The "crown jewel" and leading source of income for the conservative kingdom temporarily supplanted Apple as the world's most valuable company in March. It now lies second in the list with a market valuation of $2.4 trillion.

Saudi Arabia has sought to open up and diversify its oil-reliant economy, especially since Mohammed Bin Salman's appointment as crown prince in 2017.

Despite raising production, Aramco has pledged to reach "operational net zero [carbon] emissions" by 2050. Carbon pollution is tallied in the country that uses the fuel, not where it is produced. Saudi Arabia’s gross domestic product jumped nearly 12 per cent in Q2 on the back of high oil prices, the government announced last month. Abu Dhabi-based energy expert Ibrahim Elghitany said the oil bonanza was a "golden opportunity" for the country."Saudi Arabia has recently achieved financial surpluses that it did not achieve during the last decade, which helps to provide financing for its development projects," Elghitany said.

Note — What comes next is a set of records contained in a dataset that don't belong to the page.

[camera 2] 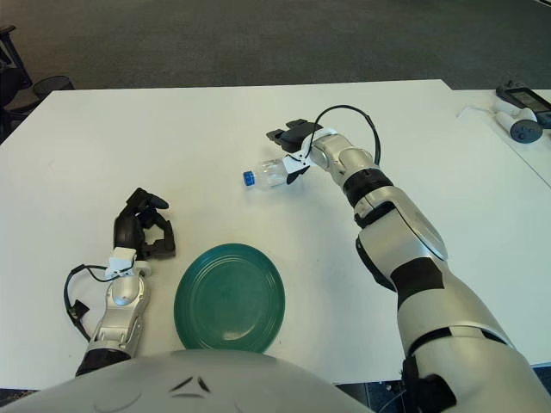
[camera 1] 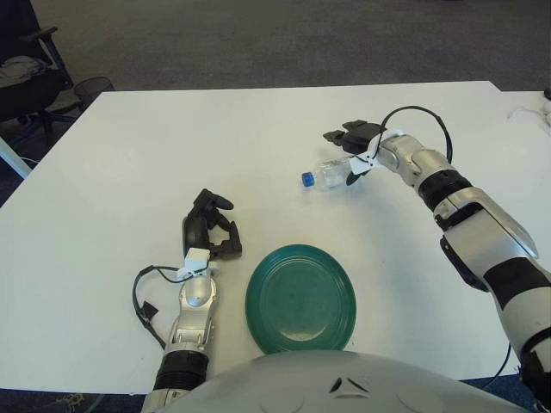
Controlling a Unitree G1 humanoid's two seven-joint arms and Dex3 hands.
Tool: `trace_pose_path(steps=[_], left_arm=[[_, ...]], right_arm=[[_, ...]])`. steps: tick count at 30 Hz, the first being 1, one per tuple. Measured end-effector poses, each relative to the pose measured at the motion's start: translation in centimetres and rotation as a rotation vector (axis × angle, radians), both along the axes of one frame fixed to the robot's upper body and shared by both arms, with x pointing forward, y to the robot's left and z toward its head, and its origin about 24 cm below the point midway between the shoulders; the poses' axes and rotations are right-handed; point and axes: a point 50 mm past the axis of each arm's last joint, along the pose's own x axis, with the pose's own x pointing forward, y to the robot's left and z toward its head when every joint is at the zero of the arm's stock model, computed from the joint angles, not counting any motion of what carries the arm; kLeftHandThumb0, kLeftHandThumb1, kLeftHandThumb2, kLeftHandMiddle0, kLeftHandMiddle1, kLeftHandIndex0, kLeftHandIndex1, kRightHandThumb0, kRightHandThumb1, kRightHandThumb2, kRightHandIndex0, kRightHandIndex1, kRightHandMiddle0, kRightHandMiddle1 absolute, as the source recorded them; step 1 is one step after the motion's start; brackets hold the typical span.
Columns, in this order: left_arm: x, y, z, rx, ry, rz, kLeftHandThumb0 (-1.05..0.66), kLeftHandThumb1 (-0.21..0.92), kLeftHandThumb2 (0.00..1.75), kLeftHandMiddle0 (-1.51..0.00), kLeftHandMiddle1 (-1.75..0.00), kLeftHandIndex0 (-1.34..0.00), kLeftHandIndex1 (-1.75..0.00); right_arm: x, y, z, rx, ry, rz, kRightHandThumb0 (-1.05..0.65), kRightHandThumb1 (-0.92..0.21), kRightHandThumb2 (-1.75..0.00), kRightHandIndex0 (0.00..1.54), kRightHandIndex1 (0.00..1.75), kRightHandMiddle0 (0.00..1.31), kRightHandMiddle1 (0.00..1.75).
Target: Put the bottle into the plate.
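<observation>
Only one bottle (camera 1: 330,175) shows: clear plastic with a blue cap, lying on its side on the white desk (camera 1: 172,138), beyond the plate (camera 1: 300,298). One plate too, round, green, smooth, near the front edge. Right hand (camera 1: 355,148) is at the bottle's base, fingers loosely around it. Left hand (camera 1: 209,225), left of the plate, is loosely curled, holding nothing.
</observation>
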Motion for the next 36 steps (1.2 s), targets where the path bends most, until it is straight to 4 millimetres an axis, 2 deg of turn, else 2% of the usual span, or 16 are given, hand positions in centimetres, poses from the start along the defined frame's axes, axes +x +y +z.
trace_pose_path(steps=[20, 36], left_arm=[[0.0, 0.0, 0.0, 0.000, 0.001, 0.000, 0.00, -0.06, 1.75, -0.88, -1.73, -0.68, -1.75], [0.0, 0.0, 0.0, -0.002, -0.001, -0.001, 0.00, -0.06, 1.74, -0.88, -1.74, -0.68, -1.75]], right_arm=[[0.0, -0.2, -0.3, -0.043, 0.027, 0.006, -1.05, -0.92, -0.09, 0.00, 0.00, 0.00, 0.00], [-0.3, -0.1, -1.5, -0.084, 0.081, 0.012, -1.05, -0.92, -0.12, 0.00, 0.00, 0.00, 0.00]])
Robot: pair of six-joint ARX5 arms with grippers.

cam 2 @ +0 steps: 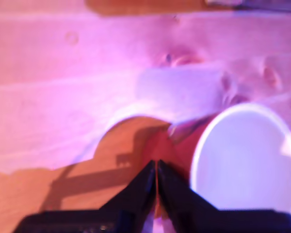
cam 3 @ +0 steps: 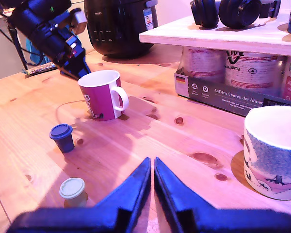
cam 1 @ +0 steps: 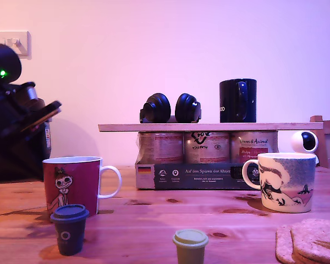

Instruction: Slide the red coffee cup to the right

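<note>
The red coffee cup (cam 1: 71,186) stands upright on the wooden table (cam 1: 154,220) at the exterior view's left, with its white handle (cam 1: 111,182) pointing to that view's right. A pale cartoon figure is drawn on its wall. My first gripper (cam 2: 156,165) is shut with nothing in it, and its tips sit against or just short of the cup's red outer wall (cam 2: 170,145), beside the white inside (cam 2: 245,155). The second wrist view shows this arm (cam 3: 48,29) behind the cup (cam 3: 102,94). My second gripper (cam 3: 152,162) is shut and empty, hanging over bare table well away from the cup.
A small dark blue lidded cup (cam 1: 70,228) stands just in front of the red cup, and a small pale green lidded cup (cam 1: 190,245) sits nearer the middle. At the exterior view's right are a white-and-blue mug (cam 1: 286,181) and round biscuits (cam 1: 313,239). A board on cans (cam 1: 209,127) carries headphones and a black mug.
</note>
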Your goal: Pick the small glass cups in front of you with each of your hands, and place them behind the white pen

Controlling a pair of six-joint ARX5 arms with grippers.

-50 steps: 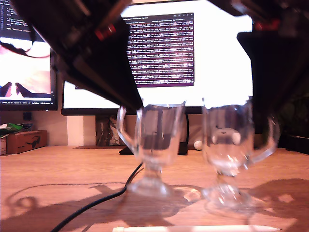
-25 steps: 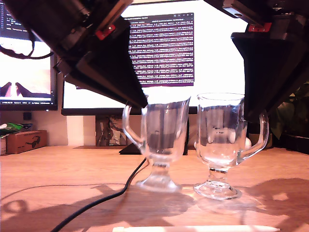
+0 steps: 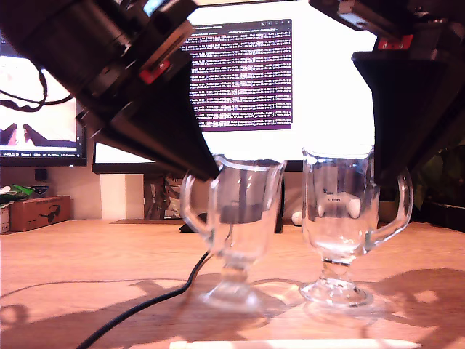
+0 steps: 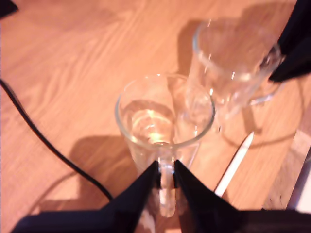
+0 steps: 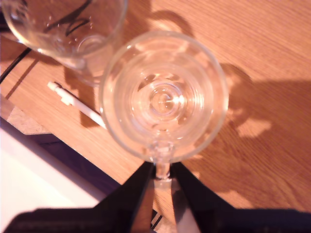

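Note:
Two small glass cups stand side by side over the wooden table, just behind the white pen (image 3: 298, 343) at the front edge. My first gripper (image 3: 207, 169) is shut on the handle of the cup (image 3: 240, 211) on the exterior view's left, which tilts slightly. My second gripper (image 3: 389, 174) is shut on the handle of the cup (image 3: 338, 211) on the exterior view's right. In the first wrist view the jaws (image 4: 165, 167) pinch the handle of the cup (image 4: 164, 116), with the pen (image 4: 234, 164) beside it. The second wrist view shows the same grip (image 5: 163, 170) on its cup (image 5: 164, 97). Whether the feet touch the table I cannot tell.
A black cable (image 3: 138, 309) runs across the table to the foot of the cup on the exterior view's left. Lit monitors (image 3: 243, 73) stand behind the cups. A cardboard box (image 3: 40, 211) sits at the back on the exterior view's left, and leaves (image 3: 443, 182) at its right.
Both cups, still held by their handles, rose and drew back, then came down and nearer the pen. The cup on the exterior view's left now leans a little.

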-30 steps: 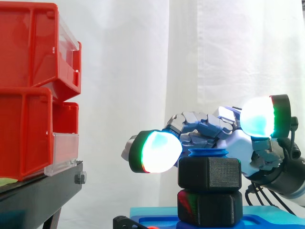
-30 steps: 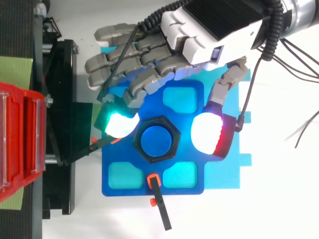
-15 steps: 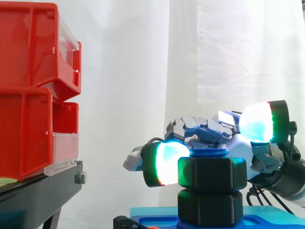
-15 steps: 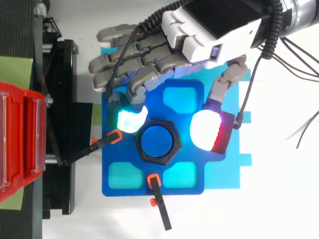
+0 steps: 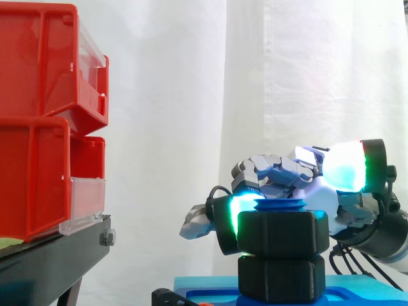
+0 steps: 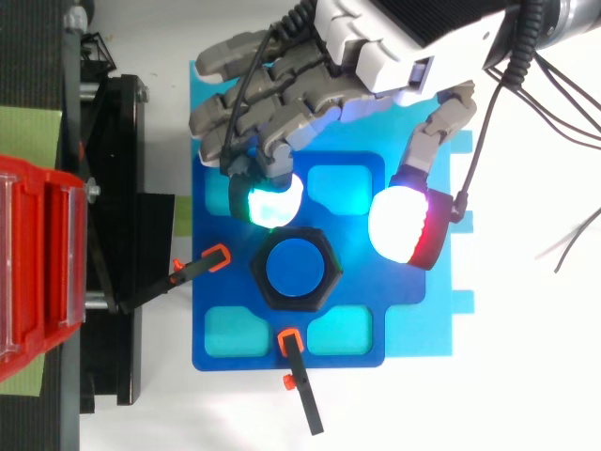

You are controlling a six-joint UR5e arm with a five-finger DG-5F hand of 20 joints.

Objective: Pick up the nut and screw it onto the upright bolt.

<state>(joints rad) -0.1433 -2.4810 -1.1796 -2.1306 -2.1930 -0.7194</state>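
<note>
- Nearest me, the clamp [image 6: 302,390] and the blue fixture plate [image 6: 366,291] sit exactly as they did a second ago.
- On the plate, the nut [image 5: 282,233] is on the upright bolt [image 6: 293,270]. The bolt's blue tip shows through the nut's top, and the nut sits close over the black hex base [image 5: 280,279]. Its flats face me differently than a second ago, so I judge it has taken a part turn.
- Behind the nut, the cyan fingertip [image 6: 268,200] has swung from the bin side round to the far flank. It is just beside the nut, but I can't tell if it touches.
- The thumb pad [image 6: 404,225] has drawn off and stands apart from the nut.
- Farthest back, the hand [image 6: 376,47] is released, its fingers loosely bent and holding nothing. I judge it is resetting for another twist.
</note>
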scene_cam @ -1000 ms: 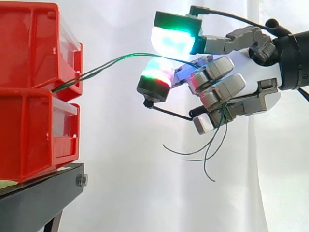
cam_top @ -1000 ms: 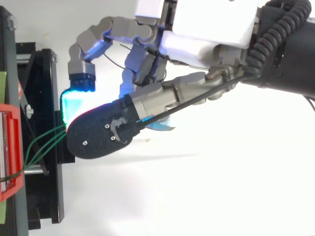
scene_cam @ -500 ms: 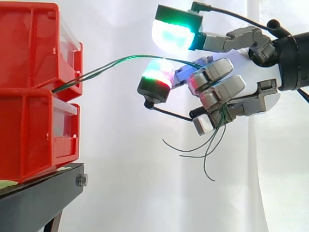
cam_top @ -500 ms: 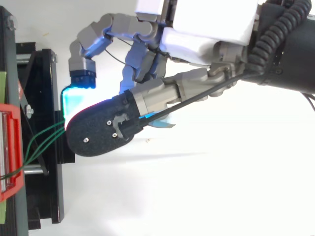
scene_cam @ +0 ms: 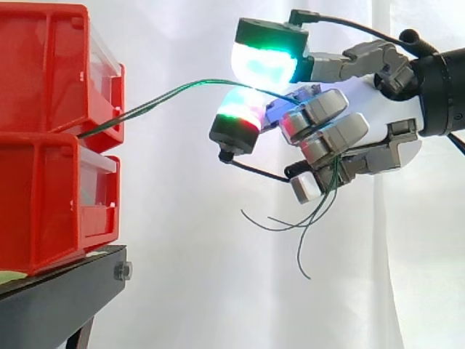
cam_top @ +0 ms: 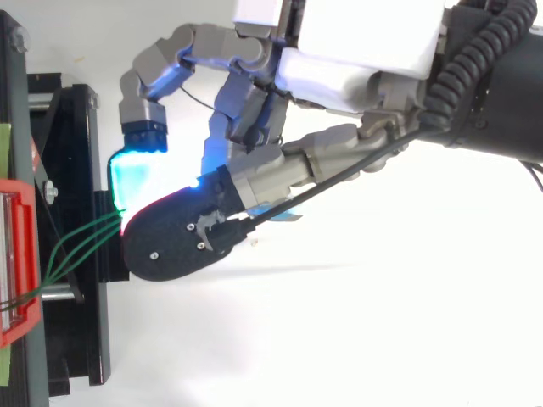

Nasser said Aramco recovered quickly from a series of attacks by Yemen's Houthi rebels on its facilities earlier this year, including a dramatic strike in Jeddah that sent smoke billowing during a Formula One practice session in March.

"We were able to restore our production in all these facilities immediately. In a few weeks, all facilities were working and producing at full capacity," he told a media conference call.

Oil prices have dropped by $30 per barrel from a peak in June due to growing supplies, but remain close to $100. 

The Organisation of the Petroleum Exporting Countries group of oil-producing countries has been gradually raising production, despite pressure from Western leaders including US President Joe Biden — who visited Saudi Arabia last month — to pump more.

British Prime Minister Boris Johnson has also visited Saudi Arabia since the Russian invasion in February.

High oil prices are contributing to the inflationary pain suffered by consumers worldwide.